On that basis it would seem insane to start up my old dating profiles IN a lockdown. But I did. And despite deleting two of them not so long ago, I was back on Bumble again within weeks. The end goal for me is always to get to the first meeting stage. It wheedles out the ones who have no intention of following up with you and lets you sus out who is really like their profile. It’s also really the only way to work out if you have that click factor with someone. A match might be a great texter but socially unavailable or worse.
But, of course, that isn’t happening right now because we’re all locked down. Still. As someone who loathes phone and video calls, these technological advances don’t particularly help, but I don’t mind being pushed out of my comfort zone in the interest of keeping my sanity at such a ridiculous time and I should remain open to whatever is available. Dating app matches are still just an online pen pal if you’re…. well—–online. You need to get off that screen and break the real ice and I suppose video calls will have to do but I am not happy about it.
Without a doubt online dating subscriptions have increased. Bored couples are looking for entertainment independently. Break-ups have been well documented. Busy lives have masked the fact that people aren’t always as compatible as they thought they were. ‘Virtuals only’ are just doing it more. Those who are genuine could easily get bored before we get out of lockdown but more of them are here too because there is nowhere else to go. High hopes built up during months of texting and Facetime calls could easily be dashed at that first meeting when you realise that chemistry, in the light of day, just isn’t there. Equally, you could end up missing with someone who would have been your perfect match in real life simply because of a less than perfect profile.
I’ve changed all my profiles to ‘not sure what I’m looking for’. Looking for a relationship doesn’t filter out the time wasters, and honestly, what do I want anyway?
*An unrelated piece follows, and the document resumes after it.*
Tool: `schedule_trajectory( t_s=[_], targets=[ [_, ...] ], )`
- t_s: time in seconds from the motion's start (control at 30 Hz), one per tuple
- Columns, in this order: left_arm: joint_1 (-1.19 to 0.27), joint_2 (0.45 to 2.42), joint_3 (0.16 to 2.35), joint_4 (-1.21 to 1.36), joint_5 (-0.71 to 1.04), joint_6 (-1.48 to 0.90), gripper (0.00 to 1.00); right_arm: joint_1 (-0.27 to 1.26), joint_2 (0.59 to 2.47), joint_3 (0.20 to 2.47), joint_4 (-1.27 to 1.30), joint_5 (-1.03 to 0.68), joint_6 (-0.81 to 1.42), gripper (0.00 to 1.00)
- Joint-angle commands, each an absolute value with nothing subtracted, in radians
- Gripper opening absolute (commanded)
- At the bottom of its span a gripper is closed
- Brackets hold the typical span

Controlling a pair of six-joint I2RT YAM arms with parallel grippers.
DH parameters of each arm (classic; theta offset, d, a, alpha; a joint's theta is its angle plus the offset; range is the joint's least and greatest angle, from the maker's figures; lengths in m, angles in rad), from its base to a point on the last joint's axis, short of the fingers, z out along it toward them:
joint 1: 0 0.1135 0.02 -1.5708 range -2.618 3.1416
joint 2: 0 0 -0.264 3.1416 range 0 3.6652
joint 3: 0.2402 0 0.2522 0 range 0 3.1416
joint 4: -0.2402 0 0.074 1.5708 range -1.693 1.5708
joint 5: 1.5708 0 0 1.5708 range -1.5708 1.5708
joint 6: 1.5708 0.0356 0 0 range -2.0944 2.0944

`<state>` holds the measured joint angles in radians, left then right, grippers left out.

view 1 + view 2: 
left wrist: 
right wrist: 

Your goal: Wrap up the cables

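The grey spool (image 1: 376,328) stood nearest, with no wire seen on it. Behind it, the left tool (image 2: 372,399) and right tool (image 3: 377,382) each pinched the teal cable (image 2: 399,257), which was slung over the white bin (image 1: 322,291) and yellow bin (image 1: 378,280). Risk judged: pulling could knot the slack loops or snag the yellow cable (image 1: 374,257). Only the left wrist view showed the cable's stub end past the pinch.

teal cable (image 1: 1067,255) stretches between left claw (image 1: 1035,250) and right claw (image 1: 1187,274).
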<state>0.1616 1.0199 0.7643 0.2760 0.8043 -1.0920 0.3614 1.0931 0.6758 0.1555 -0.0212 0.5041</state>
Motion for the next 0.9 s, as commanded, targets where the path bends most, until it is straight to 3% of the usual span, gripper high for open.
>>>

I want a relationship, but do I want to give up the independence I have made for myself? What does a proper relationship look like anyway? Living in each other’s pockets? A shared home? Every Sunday is a walk and a roast dinner at the local? Texting every day? You make your own rules right? Routine is a killer. Obviously I am jumping the gun. Overthinking. It’s what I do. I’m nowhere near having to contemplate these things.
Having that conversation early on is vital, but I’ve never done it like this because I’ve either been in living together relationships or casually dating, and I have never had a substantial relationship yet from online dating, so I don’t even know what that looks like. I have landed somewhere in the middle. I want to meet someone who is the same. Wants something consistent, but doesn’t necessarily want to have to sign their life away. Equally, they at least need to be open-minded to how that might change as the relationship develops, grows and changes. Never say never. I need someone that still values their independence and their own social and private life and is still trustworthy and wants to be in it for the long term. Building that trust will take time, and that’s why living separately feels safer to me.
After a strange first match with a guy who had mapped out our whole lives together before we had even video called, I matched with a guy named Aidan on Bumble. I had deleted and then rebuilt my profile in frustration, and he was one of the first to appear. He piqued my interest because his first line to me was that ‘what I wrote on my profile was lovely‘. That’s a first in a very long time and, I’m sorry to say, I took it at face value.
My pre-stalk verified everything he has told me about him. This was my second mistake. I crave connection above all, and when I know more about someone, that connection, no matter how imagined, builds fast and harder. He was clear about the ‘not sure what I want’ aspect of his journey and in our conversations we agreed on many aspects of that and why we were here and how that might work for us. We talked about what that journey might look like for two people who have no experience of it – for him coming out of a 17-year marriage, and me from multiple disasters and having my fingers burnt far too many times. At the very least we agree that a less formal but exclusive set up which didn’t just revolve around the bedroom was the happy medium. A FWB or casual I suppose but without the games. Call it a relationship without telling anyone.
It would mean getting to hang out, have someone to go on holiday with and all the advantages of an intimate relationship but without the expectation of pressurized and public commitment. There was no expectation. There are people in my life who want me single because of my past mistakes and I am happy not regaling them with my exploits.
But of course it wasn’t going to survive any length of time and within a week I was crying at every song I played, unable to sleep and hating my early enthusiasm as he slow faded at a gallop.
I am always learning, forever adjusting the room to understand and behave and react better and realise what is good for me and what isn’t and to process what is good for me, and what isn’t. It isn’t always clear, but I am learning. Already I have relearned that my limits aren’t good. I still fall too hard, too soon, and I overthink. But I recognise the red flags. At least I know it is there, and I can do my best to guard against it, going forward.